Filistin’in enternasyonal direniş izleri
“Halilintar”, yıldırım ya da gök gürültüsü gibi bir şeyi ifade eden bir kelimedir. İnsanlar, bir eylemin ardından onun anlamını sabitlemek için bir metin arar; bu da öyle bir denemedir. İsraillilerin Filistin’e karşı işlediği vahşet, tanımlanamaz ve sayılarla ifade edilemez. Bu vahşeti okumaktan çok izliyoruz — çoğu zaman videolarda, bazen de canlı yayınlarda. Birkaç ay içinde ölüm sayıları hızla artarken, İsrail ölüleri sayma kapasitesini yok etti; bu da yürüttüğü soykırıma fazlasıyla hizmet etti.” – Elias Rodriguez
1948’den bu yana süren Filistin’e yönelik işgal, bugün en vahşi boyutlarına ulaşmış durumda. İletişim çağının çelişkili yapısı, bu trajediyi bir “haber akışı”na dönüştürüyor: Gazze’ye düşen bir bombanın görüntüsü birkaç dakika içinde sosyal medyada dolaşıma giriyor, bir hastanenin yıkılışı anlık öfkelere yol açıyor ama ardından hızla unutuluyor. Ölü sayıları, artık sadece istatistiklerden ibaret. Soykırım, sıradan bir haber başlığına indirgeniyor. Bu rutinleşme yalnızca çaresizliği ve seyirciliği derinleştirmiyor; aynı zamanda kolektif bir duyarsızlık, hatta evrensel ölçekte bir “toplumsal çürüme” yaratıyor.
Soykırıma anbean tanıklık edilebilen bu çağda, Elias Rodriguez’in eylemi yankı buldu. 20 Mayıs 2025’te Chicago’daki İsrail Konsolosluğu önünde gerçekleştirdiği protesto, yalnızca bir vicdan çığlığı değil; aynı zamanda soykırıma karşı halklar nezdinde devrimci şiddetin tarihsel ve politik meşruiyetini hatırlatan bir eylem olarak da tarihe geçti.

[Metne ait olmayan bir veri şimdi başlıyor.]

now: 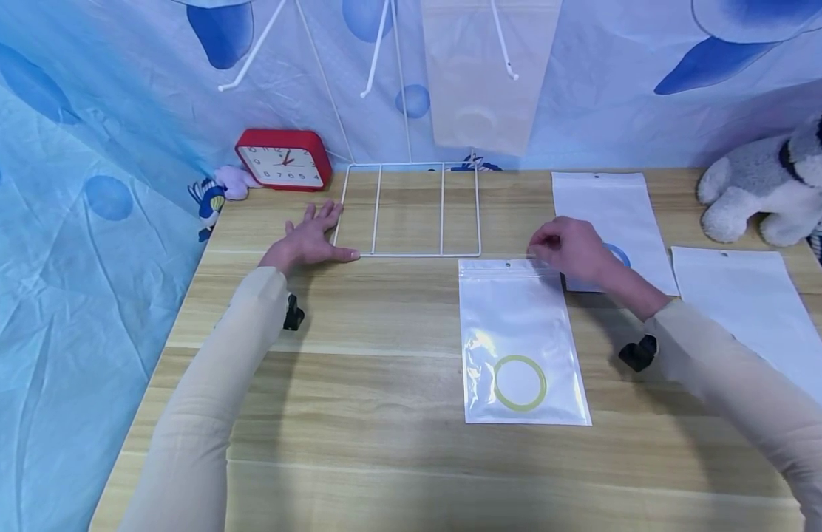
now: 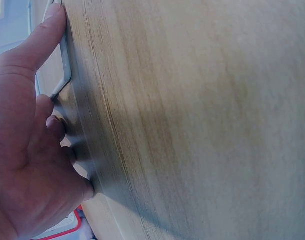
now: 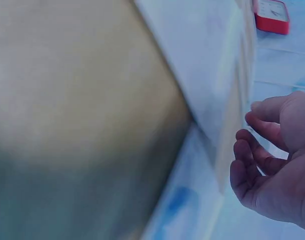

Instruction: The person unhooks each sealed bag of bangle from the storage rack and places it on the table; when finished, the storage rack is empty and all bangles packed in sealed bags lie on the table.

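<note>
One glossy white pouch holds a yellow-green ring; our left hand splays against wirework; unclear whether our right hand pinches.

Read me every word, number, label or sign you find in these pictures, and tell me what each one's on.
"9" and "3": on the face of the red clock, at its sides.
"8 7 6 5 4": along the bottom of that face.
Upper numerals: partly cut off by the rim; "12" and "2" still read.
Wrist views: the clock's markings are too blurred to read.
No lettering shows on the green-ringed pouch.
</note>
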The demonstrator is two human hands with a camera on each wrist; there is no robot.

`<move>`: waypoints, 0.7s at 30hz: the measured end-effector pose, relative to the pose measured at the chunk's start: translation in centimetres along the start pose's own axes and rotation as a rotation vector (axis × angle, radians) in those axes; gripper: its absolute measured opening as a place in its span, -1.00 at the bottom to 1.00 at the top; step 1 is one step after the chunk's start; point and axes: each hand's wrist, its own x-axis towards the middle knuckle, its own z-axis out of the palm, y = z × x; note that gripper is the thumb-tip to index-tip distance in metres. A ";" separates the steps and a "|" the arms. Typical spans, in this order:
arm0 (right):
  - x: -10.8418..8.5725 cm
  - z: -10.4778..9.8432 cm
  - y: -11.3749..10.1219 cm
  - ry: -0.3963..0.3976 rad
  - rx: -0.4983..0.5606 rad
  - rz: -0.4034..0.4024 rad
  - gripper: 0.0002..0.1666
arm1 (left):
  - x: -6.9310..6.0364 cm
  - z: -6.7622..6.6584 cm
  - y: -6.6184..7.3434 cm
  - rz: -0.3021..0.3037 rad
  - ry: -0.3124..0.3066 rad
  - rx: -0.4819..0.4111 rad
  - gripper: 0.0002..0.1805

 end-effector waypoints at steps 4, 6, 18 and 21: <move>1.1 -2.4 -0.7 0.084 0.042 -0.024 -0.83 | 0.0 0.0 -0.2 -0.001 -0.003 0.001 0.25; 2.1 -4.2 -1.4 0.113 0.079 0.006 -0.78 | 0.0 -0.2 -0.2 -0.004 -0.006 0.006 0.25; 8.7 -13.5 -5.1 0.397 0.308 0.110 -0.56 | 0.2 -2.7 0.3 -0.003 0.011 0.028 0.26; 9.8 -14.6 -5.8 0.407 0.331 0.138 -0.53 | 0.3 -2.7 0.3 -0.002 0.006 0.031 0.26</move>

Bu başkaldırı, yalnızca bireysel bir ‘not düşme’ değil; tarihe kazınabilecek bir devrimci sorumluluk biçimiydi de. Rodriguez, eyleminin ardından bıraktığı 900 kelimelik, adeta bir “manifesto” niteliği olan mektubu ile, bizleri farklı dönemlerde aynı fay hatlarında kırılmış direnişlerin izlerine götürüyor ve Che Guevara’nın sözleri kulaklarımızda yankılanıyor: “Devrimcinin görevi, ezilen halklara zafer dilemek değil; onların davası için savaşmaktır.”
Kaleme aldığımız bu yazı, Filistin için silaha sarılan devrimcilerin tümünü anlatmak iddiasında değil. Mahir Çayan, Deniz Gezmiş ve bu yolda can vermiş Kürt ve Türk devrimcilerin hikâyeleri ise başlı başına ayrı bir yazının eksenini oluşturmayı hak ediyor. Bu nedenle, burada dünyanın dört bir yanından, farklı dönemlerde Filistin halkının yanında saf tutmuş enternasyonalist devrimcilerin bazılarını anımsatmakla yetiniyoruz. Amacımız, bu mücadelelerin devrimci bellekteki izlerini tazelemek ve Filistin’in yalnız olmadığını yeniden hatırlatmak.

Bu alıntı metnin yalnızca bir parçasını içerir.